Nasceu na Europa, e chegou logo à região, o costume de aplaudir médicos e enfermeiras em determinado horário do dia. Em Buenos Aires, ocorre sempre às 21h. Por cerca de cinco minutos, ouve-se um barulho ensurdecedor saído dos apartamentos e das casas das pessoas que estão em quarentena.
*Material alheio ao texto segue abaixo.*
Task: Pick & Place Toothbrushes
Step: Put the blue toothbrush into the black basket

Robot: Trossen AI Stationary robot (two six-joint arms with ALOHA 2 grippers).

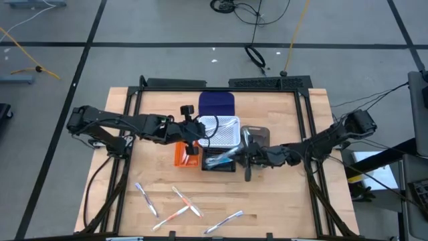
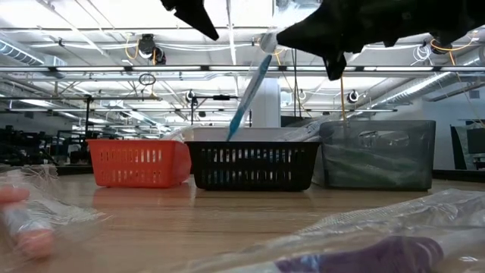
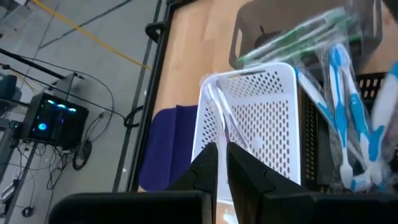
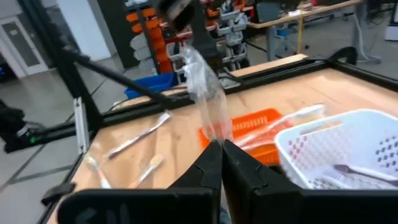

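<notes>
Near the worktop's front edge several wrapped toothbrushes (image 1: 179, 204) lie loose. Mid-worktop, the right hand (image 1: 246, 155) is clenched on a wrapped blue toothbrush (image 2: 246, 95) above the black bin (image 2: 252, 164), while the left hand (image 1: 192, 130) grasps clear wrapping (image 4: 208, 99) over the orange bin (image 1: 182, 154). Behind stand the white bin (image 3: 261, 118) and grey bin (image 2: 377, 154).

Orange bin (image 2: 138, 162), black bin (image 2: 252, 166) and white bin (image 3: 258, 118): perforated walls; grey bin (image 2: 377, 154): plain. Blue-and-white toothbrush (image 2: 247, 94) in clear wrap. Table (image 1: 267, 201): light wood grain. Tools: dark
</notes>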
A cidade, adormecida durante o dia, parece mostrar nessa hora que toda sua vivacidade ainda existe, e sai à varanda ou à janela para um gesto de solidariedade.

Pois a mesma sociedade que aplaude é capaz de uma crueldade imensa, já registrada em lugares como Bogotá, Cidade do México e a própria Buenos Aires.

Moradores olham profissional de saúde a andar pela ruas de Cali, na Colômbia, para realizar testes de Covid-19 - Luis Robayo - 24.abr.2020 / AFP

"Doutor, se o senhor não for embora, mataremos sua mulher e seus filhos." Não, não se trata de uma ameaça de um grupo de narcotraficantes ou paramilitares. Mas de vizinhos de um médico que vive num bairro nobre do norte de Bogotá. O bilhete foi deixado na porta do apartamento do profissional. Nesse caso, as autoridades agiram rápido. Os responsáveis foram identificados pelas câmeras de segurança e estão sendo processados.

O medo de conviver com profissionais de saúde tomou forma de assédio também na Cidade do México, onde foram registrados pelo menos 12 ataques físicos ou verbais contra eles, na rua. Tanto que passou a ser uma orientação nos hospitais da rede pública que não exibam, em seu trajeto para o local de trabalho ou de volta para casa, nenhuma pista da profissão que exercem. Nada de se vestir de branco ou de deixar apetrechos à mostra.

Na Argentina, o caso mais famoso foi o do farmacêutico Fernando Gaitán, que chegou ao edifício em que mora, em Buenos Aires, e viu o seguinte bilhete: "Vá embora daqui porque vai nos contaminar a todos, seu filho da p...". Aos meios de comunicação, Gaitán contou que sentiu raiva, arrancou o bilhete e, depois, em casa, chorou.

A doutora Florencia Almirón, do hospital Gandulfo, na Grande Buenos Aires, afirmou que os médicos argentinos de hoje são "como os soldados das Malvinas nos anos 1980. Todos queriam que eles fossem à luta e morressem pela pátria, mas quando voltaram às suas casas, foram hostilizados".

É verdade que esses profissionais estão mais em contato com o vírus do que muitas pessoas, e também que estão mais expostos para contraí-lo. Especialmente na América Latina, onde a carência por material hospitalar adequado é maior. Na Argentina, 20% dos infectados são médicos ou enfermeiras. Só que os demais continuam na linha de frente do combate a essa terrível ameaça que enfrentamos. E precisamos deles.

É por isso que nada explica esse tratamento contra quem está colocando a vida em risco para enfrentar uma doença que, na América Latina, já atinge tanta gente. Vizinhos desses profissionais devem ter cautela, sim, mas também mostrar solidariedade, porque quem é que sabe o que é voltar de um plantão exausto e depois de ver tanta tragédia?

Que sigam os aplausos e que se calem os ignorantes e negacionistas que agridem os profissionais da saúde dessa forma.